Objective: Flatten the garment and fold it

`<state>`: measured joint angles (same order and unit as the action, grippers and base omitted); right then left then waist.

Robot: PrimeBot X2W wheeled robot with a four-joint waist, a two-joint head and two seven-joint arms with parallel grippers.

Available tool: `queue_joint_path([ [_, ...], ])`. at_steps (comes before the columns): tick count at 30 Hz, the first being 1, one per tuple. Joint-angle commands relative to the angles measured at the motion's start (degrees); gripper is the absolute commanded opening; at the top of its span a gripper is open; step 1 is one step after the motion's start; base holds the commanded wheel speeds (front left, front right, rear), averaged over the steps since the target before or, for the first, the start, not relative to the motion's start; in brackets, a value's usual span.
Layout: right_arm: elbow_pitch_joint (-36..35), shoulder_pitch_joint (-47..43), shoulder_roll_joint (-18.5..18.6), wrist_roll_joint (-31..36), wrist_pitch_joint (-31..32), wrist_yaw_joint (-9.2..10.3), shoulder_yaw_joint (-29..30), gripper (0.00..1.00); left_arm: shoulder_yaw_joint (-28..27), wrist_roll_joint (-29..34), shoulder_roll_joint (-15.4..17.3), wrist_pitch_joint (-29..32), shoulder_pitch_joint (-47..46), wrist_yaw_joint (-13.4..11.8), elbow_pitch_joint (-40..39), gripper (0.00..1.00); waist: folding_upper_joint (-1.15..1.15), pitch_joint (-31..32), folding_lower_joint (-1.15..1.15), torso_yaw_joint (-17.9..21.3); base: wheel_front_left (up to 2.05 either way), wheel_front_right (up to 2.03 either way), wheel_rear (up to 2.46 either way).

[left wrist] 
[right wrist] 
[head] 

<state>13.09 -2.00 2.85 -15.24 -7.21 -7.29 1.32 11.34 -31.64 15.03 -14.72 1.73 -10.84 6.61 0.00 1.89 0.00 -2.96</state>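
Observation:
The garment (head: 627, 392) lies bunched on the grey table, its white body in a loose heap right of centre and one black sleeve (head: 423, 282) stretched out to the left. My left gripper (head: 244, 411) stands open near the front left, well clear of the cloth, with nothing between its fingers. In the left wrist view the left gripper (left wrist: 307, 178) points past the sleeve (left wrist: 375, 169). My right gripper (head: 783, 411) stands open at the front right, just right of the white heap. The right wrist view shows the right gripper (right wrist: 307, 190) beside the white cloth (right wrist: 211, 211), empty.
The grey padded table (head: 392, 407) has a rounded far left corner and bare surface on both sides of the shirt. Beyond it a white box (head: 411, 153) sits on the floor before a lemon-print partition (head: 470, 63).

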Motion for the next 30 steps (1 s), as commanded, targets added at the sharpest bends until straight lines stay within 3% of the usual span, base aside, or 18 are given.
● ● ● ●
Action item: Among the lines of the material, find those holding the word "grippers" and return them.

Exercise answer:
`<state>`: measured joint angles (same order and unit as the action, grippers and base omitted); right then left then waist.
Robot: PrimeBot X2W wheeled robot with a four-joint waist, a two-joint head and two seven-joint arms with parallel grippers.

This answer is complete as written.